All the facts point, according to Quina, that in time the position of the US president will be more flexible concerning Venezuela and Cuba. “The issue of Guaidó is not a priority, at least in his first year of government. Hopefully, this will not leave him in a somewhat vulnerable situation within Venezuela.”
She emphasized that this could harm Guaidó’s internal Venezuelan situation and that he does not believe that he will continue the position of Trump, who, in her opinion, did everything he put in place with respect to Venezuela and Cuba. He did everything in his power to enforce these sanctions.
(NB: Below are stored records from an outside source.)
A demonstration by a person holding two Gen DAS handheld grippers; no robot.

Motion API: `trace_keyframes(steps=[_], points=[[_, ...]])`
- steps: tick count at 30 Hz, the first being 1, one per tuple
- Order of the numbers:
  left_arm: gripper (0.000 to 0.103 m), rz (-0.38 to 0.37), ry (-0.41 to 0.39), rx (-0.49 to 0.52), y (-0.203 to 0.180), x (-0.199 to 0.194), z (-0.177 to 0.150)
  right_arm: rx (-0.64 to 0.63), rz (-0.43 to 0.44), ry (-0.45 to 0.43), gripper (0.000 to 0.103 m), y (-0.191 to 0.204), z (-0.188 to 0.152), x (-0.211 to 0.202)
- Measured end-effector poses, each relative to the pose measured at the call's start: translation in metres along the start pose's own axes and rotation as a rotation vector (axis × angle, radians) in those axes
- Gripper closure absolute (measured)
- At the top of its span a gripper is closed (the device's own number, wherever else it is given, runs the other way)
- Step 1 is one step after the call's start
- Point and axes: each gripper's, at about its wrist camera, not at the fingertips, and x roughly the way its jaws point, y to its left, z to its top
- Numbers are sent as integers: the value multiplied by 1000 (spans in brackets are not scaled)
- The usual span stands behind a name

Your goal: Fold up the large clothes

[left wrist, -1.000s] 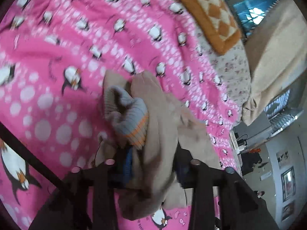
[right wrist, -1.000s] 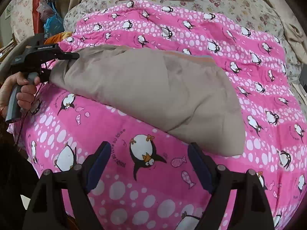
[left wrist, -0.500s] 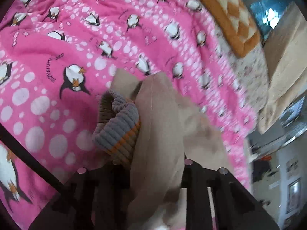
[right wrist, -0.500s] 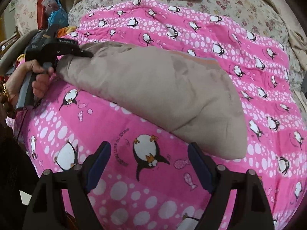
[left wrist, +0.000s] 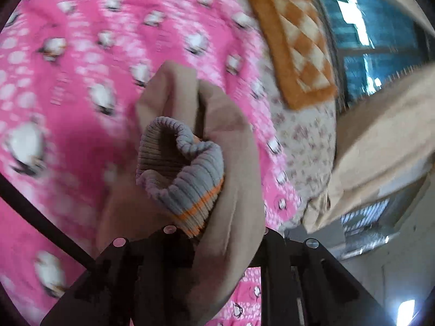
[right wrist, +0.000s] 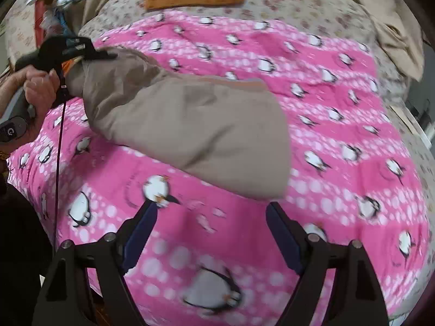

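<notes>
Item: large beige padded garment (right wrist: 195,125) with ribbed grey-orange knit cuff (left wrist: 187,179), on pink penguin-print quilt (right wrist: 339,114) covering bed.
Long axis: runs from quilt's left edge, raised end, down toward quilt's middle, rounded end resting flat.
Left gripper (right wrist: 89,54): jaws clamped on garment's raised end, cuff bunched just beyond the jaws.
Right gripper (right wrist: 209,214): jaws wide apart, empty, over quilt's near edge; garment's rounded end just ahead, slightly right. Right hand nearer free end; judged next grasp point.

Tan garment (right wrist: 190,125) on pink penguin-print blanket (right wrist: 339,135).
</notes>
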Motion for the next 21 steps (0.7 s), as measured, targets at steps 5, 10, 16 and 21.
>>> trace_keyframes(steps=[5, 10, 16, 21], points=[[101, 6, 67, 58, -52, 49, -43, 94, -63, -9, 18, -51, -21, -14], [101, 31, 162, 108, -72, 102, -96, 167, -130, -7, 18, -96, -47, -29], [99, 205, 213, 281, -53, 151, -150, 292, -135, -26, 18, -141, -67, -45], [89, 266, 170, 528, -70, 144, -182, 316, -124, -48, 18, -148, -62, -48]])
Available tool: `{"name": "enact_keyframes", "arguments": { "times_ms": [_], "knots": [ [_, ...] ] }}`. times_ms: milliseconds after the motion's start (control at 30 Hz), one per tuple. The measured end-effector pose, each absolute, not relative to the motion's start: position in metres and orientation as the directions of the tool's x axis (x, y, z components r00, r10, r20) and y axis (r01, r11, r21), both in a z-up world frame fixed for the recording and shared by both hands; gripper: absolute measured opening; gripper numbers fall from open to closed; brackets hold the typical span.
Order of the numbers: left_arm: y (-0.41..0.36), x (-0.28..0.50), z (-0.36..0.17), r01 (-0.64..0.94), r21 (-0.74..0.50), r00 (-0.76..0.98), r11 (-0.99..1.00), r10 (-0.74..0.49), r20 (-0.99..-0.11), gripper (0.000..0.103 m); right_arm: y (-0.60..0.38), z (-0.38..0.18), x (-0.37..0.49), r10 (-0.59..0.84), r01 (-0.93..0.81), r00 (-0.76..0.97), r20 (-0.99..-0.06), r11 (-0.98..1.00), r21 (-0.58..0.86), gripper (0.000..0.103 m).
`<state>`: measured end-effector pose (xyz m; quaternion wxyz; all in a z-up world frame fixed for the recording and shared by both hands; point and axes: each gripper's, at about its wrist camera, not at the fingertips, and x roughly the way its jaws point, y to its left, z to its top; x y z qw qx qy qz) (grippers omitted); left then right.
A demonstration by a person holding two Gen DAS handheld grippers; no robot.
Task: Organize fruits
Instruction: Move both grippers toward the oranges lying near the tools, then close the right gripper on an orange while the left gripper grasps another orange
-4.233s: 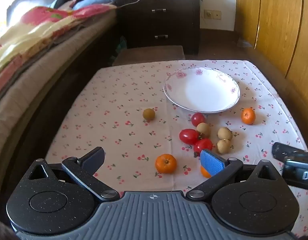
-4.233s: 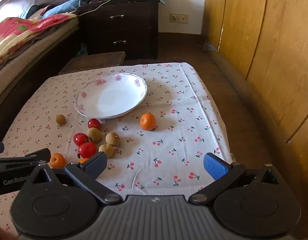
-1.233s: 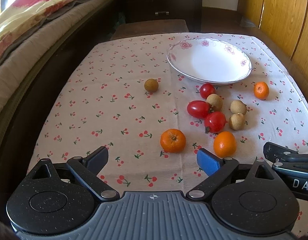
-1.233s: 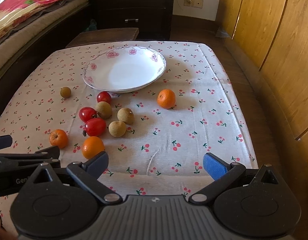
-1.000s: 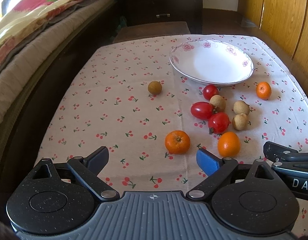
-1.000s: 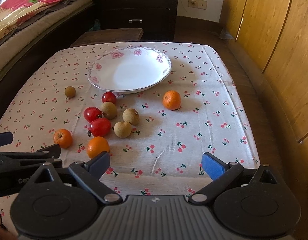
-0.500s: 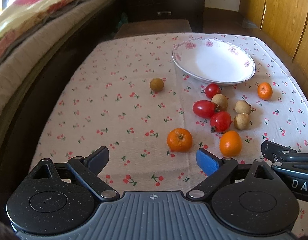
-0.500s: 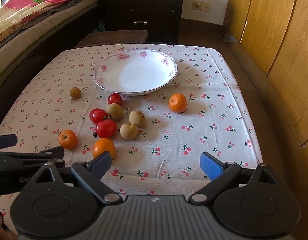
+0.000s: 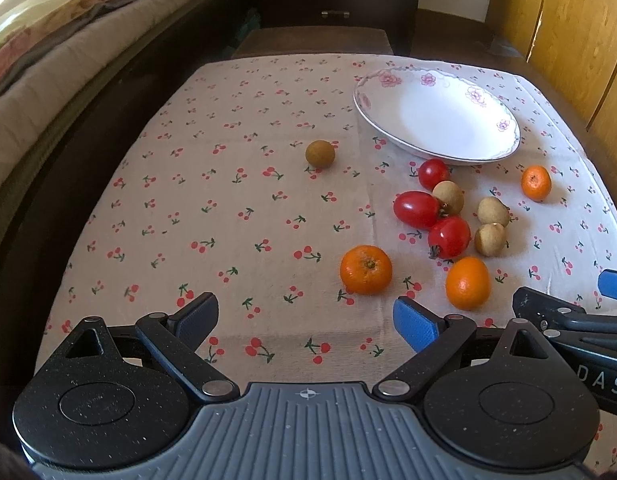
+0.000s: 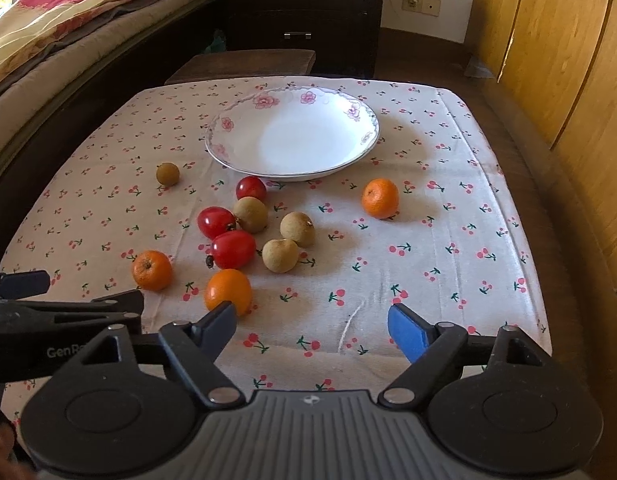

From many points of view, it is expected that it will continue in that way.
China and Iran, enemies with a murky future
Trump went head-on against the Chinese regime. He didn’t spare any opportunity to strike a blow against the Chinese. He leaves with several executive orders issued against the Xi Jinping government and the Chinese Communist Party.
He also added numerous disagreements paid for by the strengthening of his relations with Taiwan. As a finishing touch, the Secretary of State opened the door to new sanctions by decreeing “genocide” against the Uyghur Muslim minority, which resides in the Xinjiang area.
However, with the Democrat, the prognosis is not so encouraging. Quina argues that the Democrat will soften the issue, all pointing to economic benefits, obviously. “Biden is interested in having the Chinese come in and pay taxes to fund his government. With the economic crisis, with the COVID-19, that relationship will become more flexible.”
The concern is centered on Iran. Trump has set the tone. He was right to walk away from deals where Iran was involved. The nuclear deal showed that. However, the landscape looks different.
Apparently, “Biden will have an opposite policy toward Iran. In fact, he has already started it. In opening the door to talks, with a much more flexible foreign policy toward Iran.” However, a change in how the Democrat plans to pursue this cannot be ruled out.
On the other hand, internally, Trump bet and won in many ways. An example of this was the treaties with Mexico and Canada, in his eagerness to attract companies to the US. Events of this nature generated jobs, reactivated the economy, and are activities that should be strengthened and not lost with a new administration.
“Trump has had a look at things done in the United States. Biden should focus his attention on trying to continue them over time,” is a statement common among those of us who are waiting and will gradually follow in the footsteps of the politician whose gaze is focused on the center for one and the left for the other.